Nobody, especially coach Eric Musselman, really has a clue what changed.

"I don’t know when the light bulb came on other than just getting three-balls drained on us on a nightly basis early in the year,” Musselman said Monday afternoon. “We did just keep talking to the team that we’re doing the same drills that we (did) when we led the nation (in three-point defense)."

JD Notae made it sound pretty simple Monday.

"We don’t want nobody to get anything easy," he said. "We just take pride in getting stops. I feel like that’s where that came from."

JD Notae-Kentucky
Oscar Tshiebwe-Kentucky
JD Notae-Kentucky
Stanley Umude-Kentucky

Musselman, who probably doesn't want to go back and think about earlier in the season, at times seems to wonder what took them so long to figure it out.

"I don’t know what’s so hard about it," he said.

Part of it is not worrying about stopping everybody inside. That's what the Hogs did against Kentucky, giving up 30 to Oscar Tshiebwe down low, but not letting that beat them.

"I mentioned (after) the Florida and the Kentucky game that we were willing to maybe concede some inside points and some paint points and not concede the three, just based on how the flow of the game was going," Musselman said. "We thought if Kentucky started making three's that would be a little bit too much to make up. We felt the same way on the road against Florida.

"So we got a little closer to the three-point shooters, and we stopped digging in the post. I think all those things kind of contribute to numbers when you (look at) certain aspects of your defense."

Now it's got to work a couple of more games.

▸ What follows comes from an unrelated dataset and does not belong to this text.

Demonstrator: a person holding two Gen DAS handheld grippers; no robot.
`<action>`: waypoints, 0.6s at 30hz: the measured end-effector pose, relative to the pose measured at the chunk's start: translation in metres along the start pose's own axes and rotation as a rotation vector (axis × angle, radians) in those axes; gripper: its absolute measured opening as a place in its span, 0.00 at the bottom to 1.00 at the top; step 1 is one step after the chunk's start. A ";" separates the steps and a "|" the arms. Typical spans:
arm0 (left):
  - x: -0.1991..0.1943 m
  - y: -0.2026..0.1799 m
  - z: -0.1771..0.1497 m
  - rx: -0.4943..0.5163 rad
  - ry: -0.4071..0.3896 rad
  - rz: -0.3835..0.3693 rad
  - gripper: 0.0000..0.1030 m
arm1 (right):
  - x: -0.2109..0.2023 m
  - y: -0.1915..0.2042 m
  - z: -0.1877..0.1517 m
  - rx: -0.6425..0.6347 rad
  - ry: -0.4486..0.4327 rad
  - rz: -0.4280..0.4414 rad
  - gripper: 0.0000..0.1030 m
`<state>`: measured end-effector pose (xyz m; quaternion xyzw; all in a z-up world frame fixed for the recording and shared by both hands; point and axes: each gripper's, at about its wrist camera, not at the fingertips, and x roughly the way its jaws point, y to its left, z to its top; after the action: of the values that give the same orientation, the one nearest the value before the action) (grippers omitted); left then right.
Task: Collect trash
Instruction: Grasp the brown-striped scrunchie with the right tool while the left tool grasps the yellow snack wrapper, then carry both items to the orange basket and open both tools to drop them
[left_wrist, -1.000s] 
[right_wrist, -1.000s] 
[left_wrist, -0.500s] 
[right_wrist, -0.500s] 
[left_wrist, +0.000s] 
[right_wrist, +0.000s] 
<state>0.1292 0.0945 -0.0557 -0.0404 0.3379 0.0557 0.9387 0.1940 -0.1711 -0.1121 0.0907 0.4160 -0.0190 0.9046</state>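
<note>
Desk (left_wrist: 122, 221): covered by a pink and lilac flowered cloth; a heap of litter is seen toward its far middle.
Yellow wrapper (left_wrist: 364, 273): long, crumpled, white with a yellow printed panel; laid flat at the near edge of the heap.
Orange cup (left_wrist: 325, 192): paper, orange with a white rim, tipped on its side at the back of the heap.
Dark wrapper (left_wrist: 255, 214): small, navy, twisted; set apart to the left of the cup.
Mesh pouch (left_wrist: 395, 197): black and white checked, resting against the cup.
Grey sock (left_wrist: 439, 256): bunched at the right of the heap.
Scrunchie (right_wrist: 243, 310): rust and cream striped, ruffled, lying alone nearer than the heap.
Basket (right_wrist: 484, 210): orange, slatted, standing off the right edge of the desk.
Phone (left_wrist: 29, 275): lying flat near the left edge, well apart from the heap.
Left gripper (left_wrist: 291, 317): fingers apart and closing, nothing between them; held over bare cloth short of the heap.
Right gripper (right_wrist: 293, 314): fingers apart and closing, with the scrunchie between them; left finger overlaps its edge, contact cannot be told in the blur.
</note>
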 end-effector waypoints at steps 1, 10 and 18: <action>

A win over LSU on Wednesday night and Saturday at Tennessee really don't mean a whole lot in the pecking order.

The Hogs have clinched one of the top four spots in the league, but they are still in the mix for the regular-season title.

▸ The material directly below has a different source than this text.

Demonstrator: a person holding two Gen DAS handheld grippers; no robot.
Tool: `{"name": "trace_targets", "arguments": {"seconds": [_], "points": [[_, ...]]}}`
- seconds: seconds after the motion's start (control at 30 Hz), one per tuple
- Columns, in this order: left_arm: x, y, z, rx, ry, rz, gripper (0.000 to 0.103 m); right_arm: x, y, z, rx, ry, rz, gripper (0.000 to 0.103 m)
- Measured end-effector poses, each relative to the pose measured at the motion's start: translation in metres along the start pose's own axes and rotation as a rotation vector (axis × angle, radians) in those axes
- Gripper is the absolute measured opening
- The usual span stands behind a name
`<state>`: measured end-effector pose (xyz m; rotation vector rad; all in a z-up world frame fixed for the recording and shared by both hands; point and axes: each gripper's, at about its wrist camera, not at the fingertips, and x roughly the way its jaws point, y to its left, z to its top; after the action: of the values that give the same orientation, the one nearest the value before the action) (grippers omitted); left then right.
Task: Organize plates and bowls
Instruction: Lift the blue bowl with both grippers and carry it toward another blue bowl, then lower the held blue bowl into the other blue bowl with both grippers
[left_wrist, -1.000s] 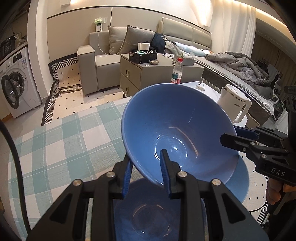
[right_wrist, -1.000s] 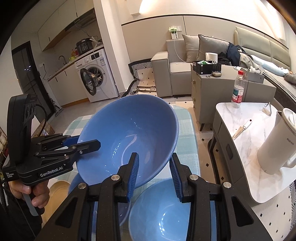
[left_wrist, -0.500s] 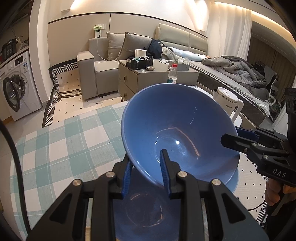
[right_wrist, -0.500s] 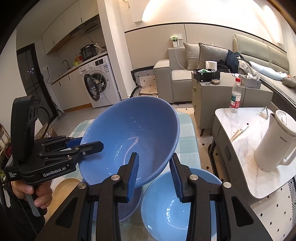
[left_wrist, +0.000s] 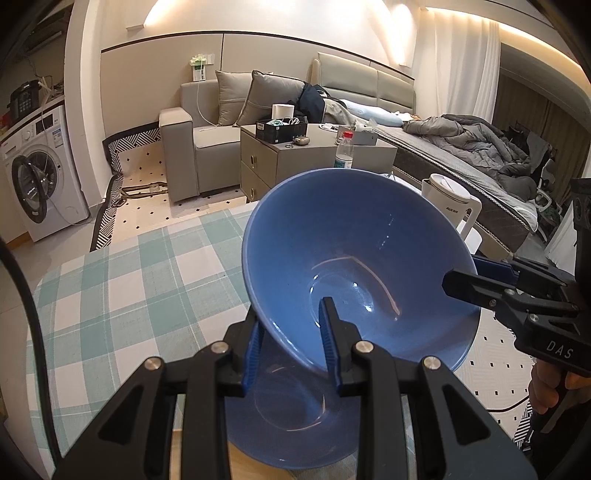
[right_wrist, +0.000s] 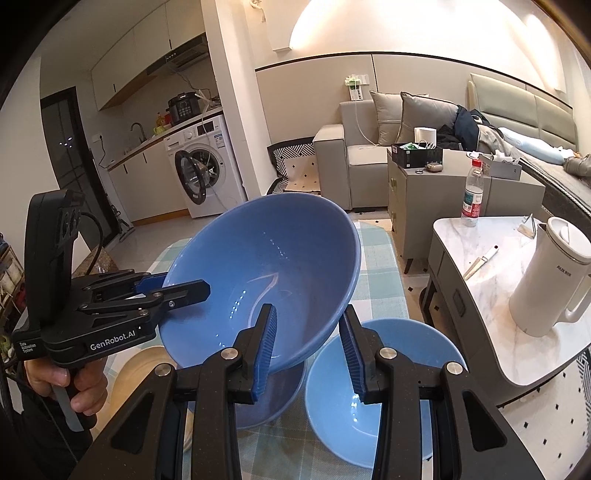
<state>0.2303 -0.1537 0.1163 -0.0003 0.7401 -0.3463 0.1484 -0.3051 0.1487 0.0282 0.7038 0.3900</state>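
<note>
**A:** What is under you?

**B:** A table covered by a teal-and-white checked cloth, stretching away to the far left in my left-hand camera. To the right of it stands a white marble-topped side table carrying a white plastic electric kettle and, at its far end, a clear water bottle with a red cap.

**A:** And the dishes?

**B:** The largest is the deep blue ceramic bowl that I hold up in the air, tilted, above everything else. My left claw pinches its near rim, one finger inside the bowl and one outside. My right claw pinches the opposite side of the rim in the same way; in the left camera it comes in from the right edge.

**A:** What lies below it?

**B:** A second blue bowl sits on the cloth directly under the raised one. Just to its right rests a lighter blue shallow bowl, upright. To the near left, a pale yellow round plate shows partly behind my left claw; I cannot tell whether it touches the bowl beside it.
</note>
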Motion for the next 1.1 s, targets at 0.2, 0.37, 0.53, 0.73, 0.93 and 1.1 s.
{"name": "trace_targets", "arguments": {"seconds": [0.2, 0.37, 0.53, 0.73, 0.93, 1.1], "points": [[-0.011, -0.001, -0.007, -0.002, -0.011, 0.004, 0.027, -0.004, 0.003, -0.003, -0.009, -0.006, 0.001, 0.037], [-0.018, -0.002, -0.012, -0.009, -0.016, 0.004, 0.027, -0.009, 0.008, -0.007, -0.013, -0.011, 0.006, 0.037], [-0.024, -0.004, -0.020, -0.010, -0.023, 0.014, 0.027, -0.014, 0.012, -0.013, -0.019, -0.016, 0.015, 0.037], [-0.030, -0.004, -0.027, -0.023, -0.037, 0.015, 0.027, -0.017, 0.014, -0.016, -0.031, -0.021, 0.029, 0.037], [-0.031, -0.004, -0.034, -0.027, -0.036, 0.026, 0.028, -0.014, 0.015, -0.020, -0.035, -0.012, 0.040, 0.037], [-0.033, -0.002, -0.040, -0.036, -0.037, 0.034, 0.028, -0.011, 0.017, -0.020, -0.038, -0.005, 0.051, 0.037]]}}
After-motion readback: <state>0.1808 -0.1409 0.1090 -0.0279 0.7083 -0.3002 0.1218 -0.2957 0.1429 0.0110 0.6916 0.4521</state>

More importantly, they will be in the NCAA Tournament.

Musselman and his staff want to win every game ... but the SEC Tournament next week really means absolutely nothing.

Remember, when the Hogs won a national title Kentucky beat them by 12 in the semifinals of the SEC Tournament over at the Pyramid in Memphis.

Coaches want to win every game their teams play. Winning the SEC regular season would be a big deal. So would taking the league tournament in Tampa would, too, even though for the Hogs that's less important.

But a loss now isn't the end of the world.

The guess is Musselman is thinking about the tournament that starts in a couple of weeks. Surviving and advancing in that one is the ultimate goal.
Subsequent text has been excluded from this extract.